Ponad 5 tysięcy osób zdaje dziś egzaminy na aplikacje prawnicze – adwokacką, radcowską i notarialną. Po raz pierwszy kandydaci w całym kraju rozwiązywać będą jednocześnie jednakowe testy.

REKLAMA

Kandydaci będą mają cztery godziny na rozwiązanie testów i odpowiedzenie na 250 pytań. Aby zdać, można popełnić najwyżej 60 błędów. Najwięcej chętnych ubiega się o przyjęcie na aplikację radcowską.

Nie wiadomo, kiedy dokładnie można się spodziewać wyników. Będzie to uzależnione od liczby prac, które będą musiały sprawdzić poszczególne komisje. Na listy aplikantów zostaną wpisane wszystkie osoby, które uzyskają wyznaczoną liczbę punktów.
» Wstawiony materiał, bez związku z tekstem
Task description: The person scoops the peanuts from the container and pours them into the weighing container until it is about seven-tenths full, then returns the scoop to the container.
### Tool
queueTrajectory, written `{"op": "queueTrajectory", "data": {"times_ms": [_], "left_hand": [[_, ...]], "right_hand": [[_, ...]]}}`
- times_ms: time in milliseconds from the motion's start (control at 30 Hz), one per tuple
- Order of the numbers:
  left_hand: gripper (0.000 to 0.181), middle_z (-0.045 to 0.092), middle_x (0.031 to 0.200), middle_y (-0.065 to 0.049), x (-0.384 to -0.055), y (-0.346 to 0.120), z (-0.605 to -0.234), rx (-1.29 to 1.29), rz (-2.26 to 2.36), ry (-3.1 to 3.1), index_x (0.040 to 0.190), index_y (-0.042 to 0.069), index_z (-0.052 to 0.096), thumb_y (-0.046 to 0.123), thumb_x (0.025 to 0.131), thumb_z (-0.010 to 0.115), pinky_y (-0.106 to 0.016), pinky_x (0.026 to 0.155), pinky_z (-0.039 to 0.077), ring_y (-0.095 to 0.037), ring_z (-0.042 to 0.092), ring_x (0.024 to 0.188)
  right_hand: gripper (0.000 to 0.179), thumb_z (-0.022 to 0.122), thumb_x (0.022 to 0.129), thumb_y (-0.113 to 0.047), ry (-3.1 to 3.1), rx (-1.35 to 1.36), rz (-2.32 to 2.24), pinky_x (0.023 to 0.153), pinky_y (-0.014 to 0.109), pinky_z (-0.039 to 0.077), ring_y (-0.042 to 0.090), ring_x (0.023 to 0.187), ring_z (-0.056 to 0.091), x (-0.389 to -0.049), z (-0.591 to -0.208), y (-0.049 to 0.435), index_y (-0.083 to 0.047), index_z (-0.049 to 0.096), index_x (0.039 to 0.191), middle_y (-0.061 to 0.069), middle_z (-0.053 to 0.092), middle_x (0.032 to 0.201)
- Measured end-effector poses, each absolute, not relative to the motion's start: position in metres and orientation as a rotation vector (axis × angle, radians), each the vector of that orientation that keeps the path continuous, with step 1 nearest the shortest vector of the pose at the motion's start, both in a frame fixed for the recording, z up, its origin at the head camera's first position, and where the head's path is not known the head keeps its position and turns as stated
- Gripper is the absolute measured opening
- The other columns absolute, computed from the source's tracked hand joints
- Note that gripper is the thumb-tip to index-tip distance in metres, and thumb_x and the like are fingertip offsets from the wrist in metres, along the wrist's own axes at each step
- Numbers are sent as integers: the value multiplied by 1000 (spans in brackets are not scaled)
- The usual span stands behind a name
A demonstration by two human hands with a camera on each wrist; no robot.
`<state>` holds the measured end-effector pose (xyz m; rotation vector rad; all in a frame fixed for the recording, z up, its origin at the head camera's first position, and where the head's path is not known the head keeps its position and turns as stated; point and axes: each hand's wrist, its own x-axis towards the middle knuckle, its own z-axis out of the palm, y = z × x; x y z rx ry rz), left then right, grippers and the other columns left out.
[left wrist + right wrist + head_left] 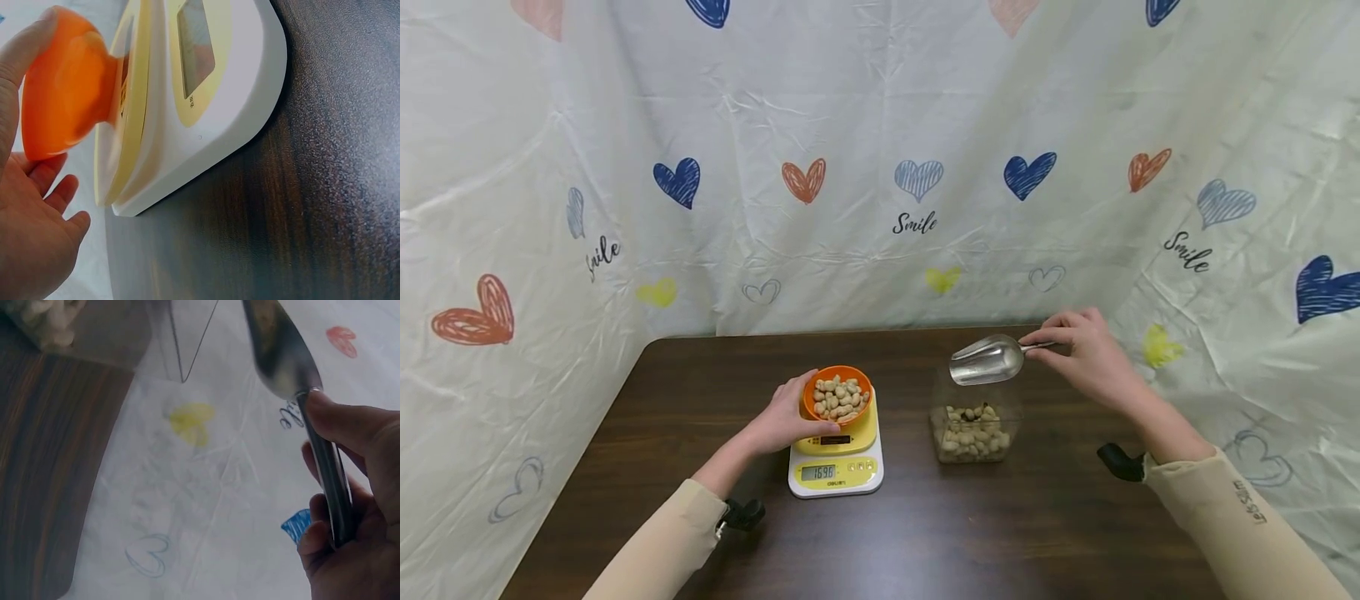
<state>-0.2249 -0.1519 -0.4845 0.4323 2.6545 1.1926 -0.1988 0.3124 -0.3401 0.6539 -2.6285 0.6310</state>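
An orange bowl (807, 402) full of peanuts in their shells (841, 398) stands on a yellow and white kitchen scale (869, 472). My left hand (787, 416) holds the bowl from its left side, thumb and fingers spread around its wall; the left wrist view shows the thumb against the orange side (72, 81). With my right hand (1086, 357) I grip the handle of a metal scoop (988, 360), thumb on top and fingers curled under it. The scoop is tilted above a clear square container (942, 446), with no peanuts visible in it. More peanuts (974, 437) fill the container's lower part.
The dark wooden table (925, 533) ends at a white curtain (850, 275) printed with hearts, which hangs behind and on both sides. The scale's display (818, 472) is lit and seems to read 169.6. Black straps with cameras sit on both wrists.
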Motion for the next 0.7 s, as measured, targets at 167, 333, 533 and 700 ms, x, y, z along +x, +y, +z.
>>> {"op": "queueTrajectory", "data": {"times_ms": [167,333,533,700], "left_hand": [[113,37,155,-12,-224,-152,-485,420,1195,2651,161,14,26,52,75,88,-60,108,39,-32,32,139],[111,34,157,-13,-224,-152,-486,415,1207,2640,161,14,26,51,77,88,-61,108,38,-33,31,140],[114,35,156,-13,-224,-151,-485,413,1209,2635,162,13,26,55,75,87,-61,109,38,-33,31,139],[116,36,156,-13,-224,-151,-484,419,1217,2634,162,12,26,56,74,88,-60,109,38,-33,32,139]], "right_hand": [[17,85,85,-11,-2722,738,508,75,41,36,23,94,43,-199,-347,316,-20,82,99,-1,65,98],[16,85,86,-15,-2824,836,496,80,41,39,22,97,46,-204,-359,311,-23,82,99,-5,66,101],[13,81,90,-20,-2962,862,557,81,41,41,19,101,43,-212,-371,301,-29,80,100,-10,63,105],[14,80,90,-18,-2972,864,579,81,42,41,19,101,42,-218,-379,298,-30,79,98,-11,63,105]]}}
Młodzi prawnicy są zadowoleni z nowych zasad rekrutacji. Zmiana przepisów otwiera im drogę do kariery zawodowej. Zwolennicy mówią, że teraz wszyscy mają równe szanse na zaistnienie na rynku prawniczych usług. Może to także oznaczać, że prawników będzie więcej, a co za tym idzie – ceny w kancelariach spadną.

Egzaminy przeprowadzane są na mocy nowelizacji ustawy o adwokaturze. Zgodność poprzednich zapisów z konstytucją zakwestionował Trybunał Konstytucyjny. Uznał on, że odpowiednie regulacje dotyczące konkursów powinny znaleźć się w ustawie, a nie tylko w regulaminach korporacji prawniczych.